→ Problem details: Give back only the lines in the records below from the one with "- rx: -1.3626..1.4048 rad" to the one with "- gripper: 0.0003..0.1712", both inclusive, word for word.
--- Records supplied Enclosed Below ---
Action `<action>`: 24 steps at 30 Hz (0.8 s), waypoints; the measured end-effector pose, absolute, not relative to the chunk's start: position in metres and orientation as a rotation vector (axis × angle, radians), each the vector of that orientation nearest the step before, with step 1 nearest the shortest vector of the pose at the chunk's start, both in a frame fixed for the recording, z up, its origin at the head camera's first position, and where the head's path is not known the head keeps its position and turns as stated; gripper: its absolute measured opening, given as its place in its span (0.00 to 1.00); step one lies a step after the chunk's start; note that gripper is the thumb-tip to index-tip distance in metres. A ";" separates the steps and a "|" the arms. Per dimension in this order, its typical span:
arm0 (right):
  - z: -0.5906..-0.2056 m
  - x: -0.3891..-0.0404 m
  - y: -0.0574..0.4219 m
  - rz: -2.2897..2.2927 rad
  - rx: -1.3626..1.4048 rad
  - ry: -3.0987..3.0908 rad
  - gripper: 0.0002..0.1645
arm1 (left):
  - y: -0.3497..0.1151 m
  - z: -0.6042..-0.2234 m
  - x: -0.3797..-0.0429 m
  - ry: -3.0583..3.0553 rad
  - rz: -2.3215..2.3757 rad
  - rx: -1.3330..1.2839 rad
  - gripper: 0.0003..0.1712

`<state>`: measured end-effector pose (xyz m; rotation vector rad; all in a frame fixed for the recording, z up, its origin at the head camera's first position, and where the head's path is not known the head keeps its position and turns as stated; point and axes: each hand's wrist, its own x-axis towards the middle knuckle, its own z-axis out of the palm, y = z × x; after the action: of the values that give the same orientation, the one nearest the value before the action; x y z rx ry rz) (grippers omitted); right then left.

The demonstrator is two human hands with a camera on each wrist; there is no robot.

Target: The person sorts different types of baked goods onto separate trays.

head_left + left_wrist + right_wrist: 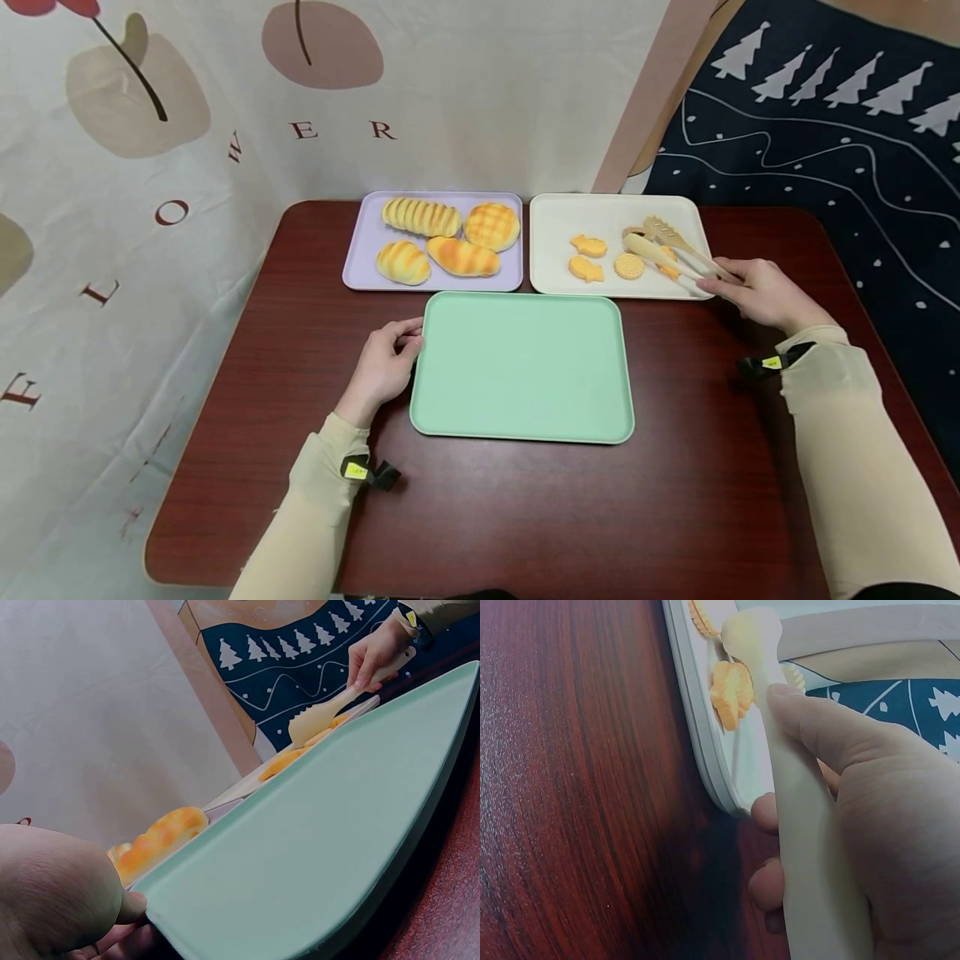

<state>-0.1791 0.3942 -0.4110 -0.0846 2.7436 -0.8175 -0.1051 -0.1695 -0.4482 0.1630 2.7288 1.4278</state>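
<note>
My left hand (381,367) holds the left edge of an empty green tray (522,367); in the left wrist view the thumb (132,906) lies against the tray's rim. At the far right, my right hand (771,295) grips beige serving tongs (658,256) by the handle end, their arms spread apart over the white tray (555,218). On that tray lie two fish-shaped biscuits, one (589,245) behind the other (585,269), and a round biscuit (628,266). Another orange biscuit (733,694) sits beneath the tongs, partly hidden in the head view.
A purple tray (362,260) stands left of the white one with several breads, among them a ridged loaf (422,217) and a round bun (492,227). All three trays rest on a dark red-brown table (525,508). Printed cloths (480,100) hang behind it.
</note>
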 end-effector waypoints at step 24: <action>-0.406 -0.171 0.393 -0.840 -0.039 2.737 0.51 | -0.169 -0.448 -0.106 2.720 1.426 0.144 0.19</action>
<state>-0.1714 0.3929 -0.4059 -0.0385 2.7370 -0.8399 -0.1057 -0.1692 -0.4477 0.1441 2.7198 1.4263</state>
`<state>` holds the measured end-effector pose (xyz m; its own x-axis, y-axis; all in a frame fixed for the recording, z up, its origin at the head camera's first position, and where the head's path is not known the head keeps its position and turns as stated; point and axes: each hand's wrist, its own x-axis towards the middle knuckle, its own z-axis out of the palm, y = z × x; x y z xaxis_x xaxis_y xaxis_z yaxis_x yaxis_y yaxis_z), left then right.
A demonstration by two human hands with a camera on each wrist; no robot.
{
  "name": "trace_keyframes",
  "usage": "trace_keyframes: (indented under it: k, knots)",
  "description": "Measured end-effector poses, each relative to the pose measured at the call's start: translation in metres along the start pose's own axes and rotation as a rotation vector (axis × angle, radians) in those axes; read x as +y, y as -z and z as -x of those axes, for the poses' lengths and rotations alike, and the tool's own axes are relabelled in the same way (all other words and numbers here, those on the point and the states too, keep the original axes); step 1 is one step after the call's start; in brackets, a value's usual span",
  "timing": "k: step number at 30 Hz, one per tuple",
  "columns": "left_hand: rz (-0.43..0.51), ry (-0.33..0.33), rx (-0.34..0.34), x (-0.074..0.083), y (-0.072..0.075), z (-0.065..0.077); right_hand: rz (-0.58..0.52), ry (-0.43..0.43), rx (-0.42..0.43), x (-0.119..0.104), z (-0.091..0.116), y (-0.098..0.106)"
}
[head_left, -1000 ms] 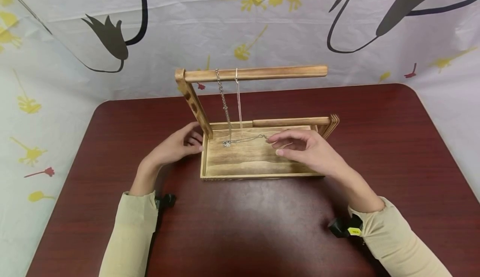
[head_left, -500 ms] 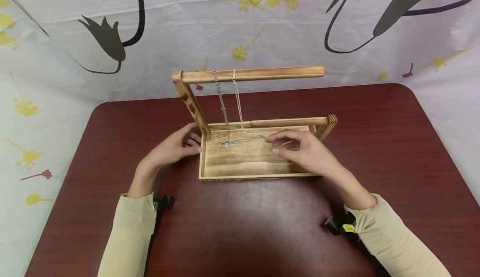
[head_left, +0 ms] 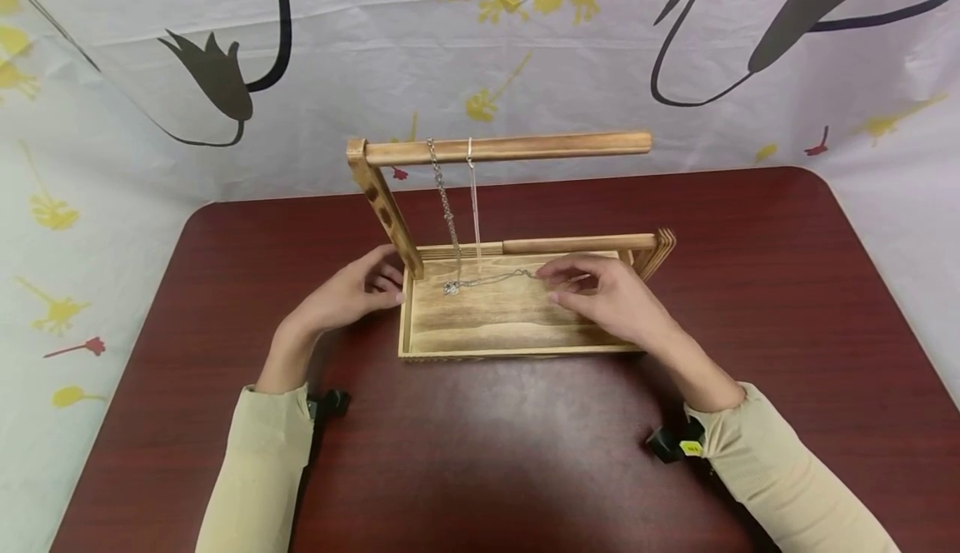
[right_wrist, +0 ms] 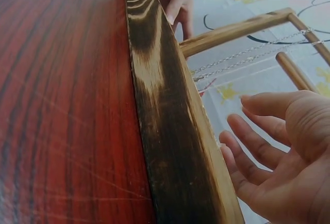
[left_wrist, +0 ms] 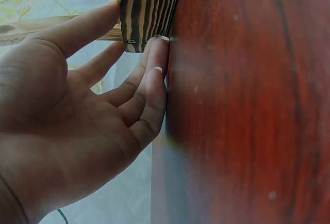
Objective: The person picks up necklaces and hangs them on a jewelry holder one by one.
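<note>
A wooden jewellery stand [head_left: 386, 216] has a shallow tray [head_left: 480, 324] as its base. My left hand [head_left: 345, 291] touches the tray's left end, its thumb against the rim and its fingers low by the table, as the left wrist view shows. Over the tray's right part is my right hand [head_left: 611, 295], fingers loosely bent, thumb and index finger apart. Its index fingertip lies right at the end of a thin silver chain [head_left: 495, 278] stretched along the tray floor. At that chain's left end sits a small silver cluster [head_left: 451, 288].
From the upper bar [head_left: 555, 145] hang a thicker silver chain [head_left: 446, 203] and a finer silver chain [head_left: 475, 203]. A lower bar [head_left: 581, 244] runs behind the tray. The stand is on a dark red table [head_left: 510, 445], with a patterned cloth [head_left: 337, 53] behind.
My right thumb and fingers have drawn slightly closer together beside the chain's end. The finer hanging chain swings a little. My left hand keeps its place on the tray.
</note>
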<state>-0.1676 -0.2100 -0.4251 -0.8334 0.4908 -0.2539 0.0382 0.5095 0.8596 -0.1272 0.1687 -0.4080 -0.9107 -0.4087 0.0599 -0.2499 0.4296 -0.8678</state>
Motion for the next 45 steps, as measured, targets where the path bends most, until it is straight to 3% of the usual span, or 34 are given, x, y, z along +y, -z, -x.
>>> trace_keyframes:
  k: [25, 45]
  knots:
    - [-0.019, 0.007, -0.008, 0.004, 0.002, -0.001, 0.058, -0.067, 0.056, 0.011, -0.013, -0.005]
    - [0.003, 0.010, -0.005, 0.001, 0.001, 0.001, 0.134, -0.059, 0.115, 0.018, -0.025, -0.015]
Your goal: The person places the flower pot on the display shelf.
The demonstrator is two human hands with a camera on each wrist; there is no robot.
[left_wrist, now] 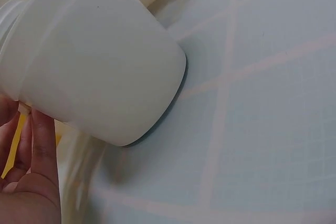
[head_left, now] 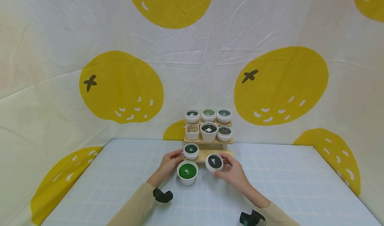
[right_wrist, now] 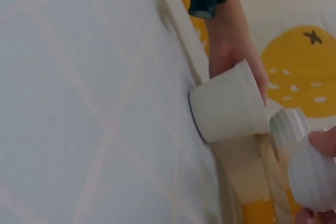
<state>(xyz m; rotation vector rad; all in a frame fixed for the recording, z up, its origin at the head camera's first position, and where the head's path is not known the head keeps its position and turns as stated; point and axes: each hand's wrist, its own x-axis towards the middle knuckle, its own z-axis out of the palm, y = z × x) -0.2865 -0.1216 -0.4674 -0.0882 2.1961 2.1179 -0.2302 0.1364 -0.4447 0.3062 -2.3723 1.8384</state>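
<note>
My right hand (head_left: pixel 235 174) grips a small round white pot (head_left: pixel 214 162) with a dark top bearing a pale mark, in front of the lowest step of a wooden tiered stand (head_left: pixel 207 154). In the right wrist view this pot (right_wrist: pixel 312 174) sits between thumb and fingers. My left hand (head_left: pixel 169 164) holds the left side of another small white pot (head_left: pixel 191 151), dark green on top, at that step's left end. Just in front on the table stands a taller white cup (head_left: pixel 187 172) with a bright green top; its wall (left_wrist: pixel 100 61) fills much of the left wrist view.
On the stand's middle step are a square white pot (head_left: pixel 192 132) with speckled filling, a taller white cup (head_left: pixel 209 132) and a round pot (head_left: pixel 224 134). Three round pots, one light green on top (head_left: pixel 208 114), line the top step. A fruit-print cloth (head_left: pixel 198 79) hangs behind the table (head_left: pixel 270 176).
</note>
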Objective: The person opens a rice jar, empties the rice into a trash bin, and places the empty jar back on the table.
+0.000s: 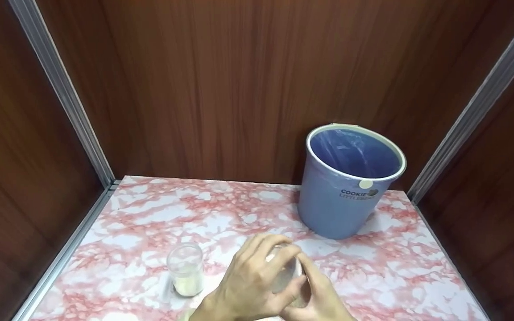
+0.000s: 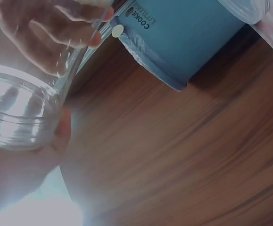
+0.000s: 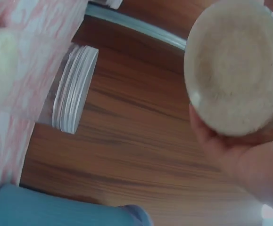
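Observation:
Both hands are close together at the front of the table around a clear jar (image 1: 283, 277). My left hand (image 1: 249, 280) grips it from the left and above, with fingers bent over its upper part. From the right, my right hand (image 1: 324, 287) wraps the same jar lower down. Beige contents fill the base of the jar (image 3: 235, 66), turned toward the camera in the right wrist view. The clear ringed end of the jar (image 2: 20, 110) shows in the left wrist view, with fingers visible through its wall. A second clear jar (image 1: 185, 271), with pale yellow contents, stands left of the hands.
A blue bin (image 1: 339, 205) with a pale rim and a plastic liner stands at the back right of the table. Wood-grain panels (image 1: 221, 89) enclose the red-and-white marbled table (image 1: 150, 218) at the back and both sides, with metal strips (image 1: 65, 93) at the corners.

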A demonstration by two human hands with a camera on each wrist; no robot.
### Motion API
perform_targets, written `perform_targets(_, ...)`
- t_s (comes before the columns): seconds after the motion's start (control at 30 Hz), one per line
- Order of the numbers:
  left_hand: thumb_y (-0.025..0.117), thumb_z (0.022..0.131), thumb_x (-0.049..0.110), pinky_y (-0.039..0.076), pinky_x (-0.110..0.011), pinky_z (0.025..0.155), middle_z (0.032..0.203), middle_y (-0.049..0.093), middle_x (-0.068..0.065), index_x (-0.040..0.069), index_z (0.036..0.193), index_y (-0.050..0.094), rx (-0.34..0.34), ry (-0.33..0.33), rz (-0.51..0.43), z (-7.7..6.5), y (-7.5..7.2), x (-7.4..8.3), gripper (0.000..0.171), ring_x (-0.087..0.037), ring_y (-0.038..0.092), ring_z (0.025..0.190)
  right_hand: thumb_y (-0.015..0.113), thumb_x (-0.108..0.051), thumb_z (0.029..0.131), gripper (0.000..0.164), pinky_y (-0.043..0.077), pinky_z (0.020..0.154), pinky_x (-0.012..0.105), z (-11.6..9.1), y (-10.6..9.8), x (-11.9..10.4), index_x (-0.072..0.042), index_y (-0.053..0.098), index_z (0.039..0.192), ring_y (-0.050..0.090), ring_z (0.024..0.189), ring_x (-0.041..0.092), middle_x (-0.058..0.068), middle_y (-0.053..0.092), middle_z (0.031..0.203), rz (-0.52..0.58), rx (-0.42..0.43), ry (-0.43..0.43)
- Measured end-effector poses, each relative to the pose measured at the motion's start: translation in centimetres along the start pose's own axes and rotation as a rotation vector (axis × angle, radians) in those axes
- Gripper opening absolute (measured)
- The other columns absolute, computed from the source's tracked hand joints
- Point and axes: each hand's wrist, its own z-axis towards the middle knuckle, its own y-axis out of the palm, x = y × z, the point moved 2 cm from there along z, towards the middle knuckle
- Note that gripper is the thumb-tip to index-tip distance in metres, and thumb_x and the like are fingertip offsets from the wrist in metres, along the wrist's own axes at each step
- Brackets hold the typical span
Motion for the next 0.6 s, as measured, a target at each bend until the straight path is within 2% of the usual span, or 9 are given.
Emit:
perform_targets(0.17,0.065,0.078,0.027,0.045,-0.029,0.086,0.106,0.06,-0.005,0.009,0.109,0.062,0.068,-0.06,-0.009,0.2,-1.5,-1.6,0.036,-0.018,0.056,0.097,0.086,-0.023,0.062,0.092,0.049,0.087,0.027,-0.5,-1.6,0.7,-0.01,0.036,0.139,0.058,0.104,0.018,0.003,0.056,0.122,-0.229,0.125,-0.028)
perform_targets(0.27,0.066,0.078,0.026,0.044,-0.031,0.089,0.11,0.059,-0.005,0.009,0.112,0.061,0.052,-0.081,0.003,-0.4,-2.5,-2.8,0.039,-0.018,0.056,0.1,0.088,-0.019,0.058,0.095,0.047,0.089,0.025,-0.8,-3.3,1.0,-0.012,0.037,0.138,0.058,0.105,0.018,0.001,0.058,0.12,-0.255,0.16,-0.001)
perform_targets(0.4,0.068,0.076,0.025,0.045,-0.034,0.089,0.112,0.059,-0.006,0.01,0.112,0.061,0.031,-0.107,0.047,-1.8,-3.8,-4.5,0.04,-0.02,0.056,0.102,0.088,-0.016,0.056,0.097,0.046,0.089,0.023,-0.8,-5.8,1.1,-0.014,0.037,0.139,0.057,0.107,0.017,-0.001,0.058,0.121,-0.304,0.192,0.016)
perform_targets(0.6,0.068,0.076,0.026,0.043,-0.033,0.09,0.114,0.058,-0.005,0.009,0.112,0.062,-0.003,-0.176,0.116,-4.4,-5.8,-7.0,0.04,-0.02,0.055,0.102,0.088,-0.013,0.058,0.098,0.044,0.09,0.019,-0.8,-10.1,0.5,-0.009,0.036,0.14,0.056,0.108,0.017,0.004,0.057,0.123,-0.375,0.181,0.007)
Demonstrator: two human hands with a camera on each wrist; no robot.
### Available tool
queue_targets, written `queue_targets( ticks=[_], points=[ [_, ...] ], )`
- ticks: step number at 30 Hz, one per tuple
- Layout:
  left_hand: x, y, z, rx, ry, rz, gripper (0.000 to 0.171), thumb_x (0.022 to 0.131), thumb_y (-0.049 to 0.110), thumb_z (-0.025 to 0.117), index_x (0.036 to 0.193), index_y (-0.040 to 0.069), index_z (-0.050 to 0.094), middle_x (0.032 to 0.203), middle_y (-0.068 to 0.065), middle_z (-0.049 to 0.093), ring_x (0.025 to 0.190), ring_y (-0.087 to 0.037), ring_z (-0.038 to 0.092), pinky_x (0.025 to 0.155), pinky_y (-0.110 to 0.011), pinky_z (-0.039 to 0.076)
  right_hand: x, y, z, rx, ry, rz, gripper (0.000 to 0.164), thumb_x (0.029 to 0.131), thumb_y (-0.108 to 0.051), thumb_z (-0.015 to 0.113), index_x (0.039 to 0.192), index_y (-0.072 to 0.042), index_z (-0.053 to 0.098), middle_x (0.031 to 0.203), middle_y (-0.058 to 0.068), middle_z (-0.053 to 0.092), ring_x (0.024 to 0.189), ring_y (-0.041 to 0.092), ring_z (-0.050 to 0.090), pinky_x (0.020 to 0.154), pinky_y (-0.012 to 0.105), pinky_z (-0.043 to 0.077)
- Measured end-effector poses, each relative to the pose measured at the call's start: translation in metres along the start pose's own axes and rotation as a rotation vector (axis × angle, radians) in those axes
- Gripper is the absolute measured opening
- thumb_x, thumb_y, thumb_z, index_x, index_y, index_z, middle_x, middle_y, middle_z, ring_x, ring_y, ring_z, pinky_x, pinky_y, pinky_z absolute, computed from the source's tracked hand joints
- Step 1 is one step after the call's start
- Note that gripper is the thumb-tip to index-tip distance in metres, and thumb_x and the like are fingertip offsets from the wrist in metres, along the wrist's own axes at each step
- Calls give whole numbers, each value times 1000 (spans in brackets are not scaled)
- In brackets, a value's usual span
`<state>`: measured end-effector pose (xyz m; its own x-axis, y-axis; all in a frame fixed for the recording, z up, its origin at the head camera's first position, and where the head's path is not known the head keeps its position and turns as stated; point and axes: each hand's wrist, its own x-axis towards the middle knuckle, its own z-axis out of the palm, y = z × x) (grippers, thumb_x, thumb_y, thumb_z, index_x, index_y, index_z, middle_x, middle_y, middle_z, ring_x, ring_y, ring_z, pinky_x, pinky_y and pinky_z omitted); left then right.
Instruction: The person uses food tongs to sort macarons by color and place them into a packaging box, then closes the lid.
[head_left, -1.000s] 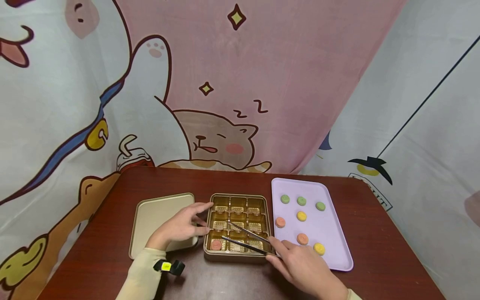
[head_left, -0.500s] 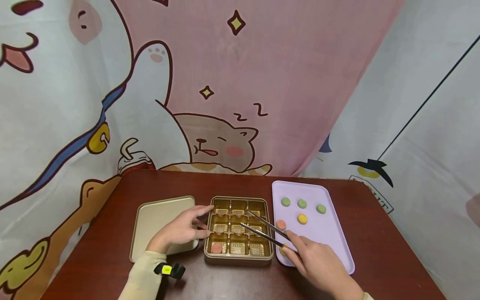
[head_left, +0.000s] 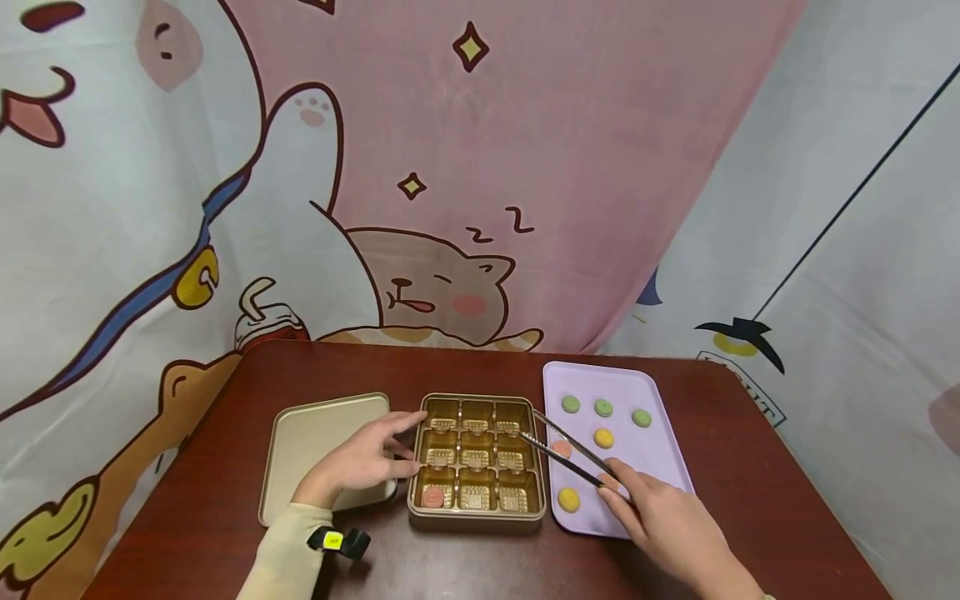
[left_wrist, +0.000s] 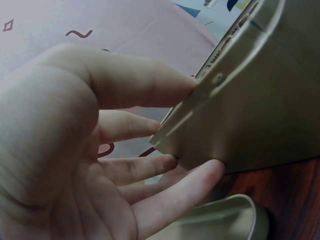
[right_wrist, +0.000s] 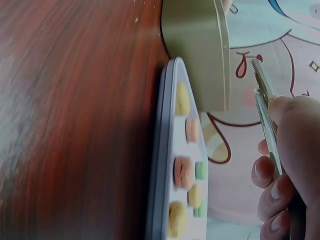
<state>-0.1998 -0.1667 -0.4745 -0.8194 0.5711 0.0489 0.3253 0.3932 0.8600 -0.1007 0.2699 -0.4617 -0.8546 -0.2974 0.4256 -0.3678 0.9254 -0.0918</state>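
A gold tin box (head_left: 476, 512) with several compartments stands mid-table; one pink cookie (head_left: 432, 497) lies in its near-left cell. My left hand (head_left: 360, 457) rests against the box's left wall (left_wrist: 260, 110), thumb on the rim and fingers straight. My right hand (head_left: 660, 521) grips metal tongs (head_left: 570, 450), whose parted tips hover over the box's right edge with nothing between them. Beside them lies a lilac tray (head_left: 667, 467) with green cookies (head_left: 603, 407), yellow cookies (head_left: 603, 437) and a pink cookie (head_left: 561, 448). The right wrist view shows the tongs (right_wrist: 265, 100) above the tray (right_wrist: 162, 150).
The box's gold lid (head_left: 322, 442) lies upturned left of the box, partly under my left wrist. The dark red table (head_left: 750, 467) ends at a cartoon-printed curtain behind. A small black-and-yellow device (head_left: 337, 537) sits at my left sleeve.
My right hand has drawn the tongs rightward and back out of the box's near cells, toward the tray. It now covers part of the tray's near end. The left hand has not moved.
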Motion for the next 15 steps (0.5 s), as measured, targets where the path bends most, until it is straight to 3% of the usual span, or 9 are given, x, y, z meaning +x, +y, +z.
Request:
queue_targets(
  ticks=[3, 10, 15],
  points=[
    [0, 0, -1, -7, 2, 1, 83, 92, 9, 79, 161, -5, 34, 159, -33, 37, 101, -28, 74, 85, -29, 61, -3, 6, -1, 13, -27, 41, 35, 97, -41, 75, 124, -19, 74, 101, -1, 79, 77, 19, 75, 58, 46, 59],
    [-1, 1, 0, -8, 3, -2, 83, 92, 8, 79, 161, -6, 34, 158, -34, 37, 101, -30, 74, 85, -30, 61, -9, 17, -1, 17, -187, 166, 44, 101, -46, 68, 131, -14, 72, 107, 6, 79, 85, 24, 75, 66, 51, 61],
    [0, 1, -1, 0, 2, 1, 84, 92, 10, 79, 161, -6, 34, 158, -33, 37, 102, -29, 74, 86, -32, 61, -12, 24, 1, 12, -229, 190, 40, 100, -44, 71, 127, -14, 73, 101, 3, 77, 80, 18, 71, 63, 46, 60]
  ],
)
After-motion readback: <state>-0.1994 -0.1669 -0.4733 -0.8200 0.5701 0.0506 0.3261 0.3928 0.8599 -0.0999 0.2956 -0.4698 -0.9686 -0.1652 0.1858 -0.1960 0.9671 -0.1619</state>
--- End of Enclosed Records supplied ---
→ Task result:
  - rx: -1.3626..1.4048 rad
  - ry: -3.0987..3.0908 rad
  - gripper: 0.0002..0.1645
arm1 (left):
  - y: -0.3497..0.1151 m
  - z: -0.6042..-0.2234 m
  - x: -0.3797..-0.0429 m
  - ry: -3.0583..3.0553 rad
  - rz: -2.3215..2.3757 rad
  - rx: -1.3330..1.2839 rad
  - gripper: 0.0003..0.1712

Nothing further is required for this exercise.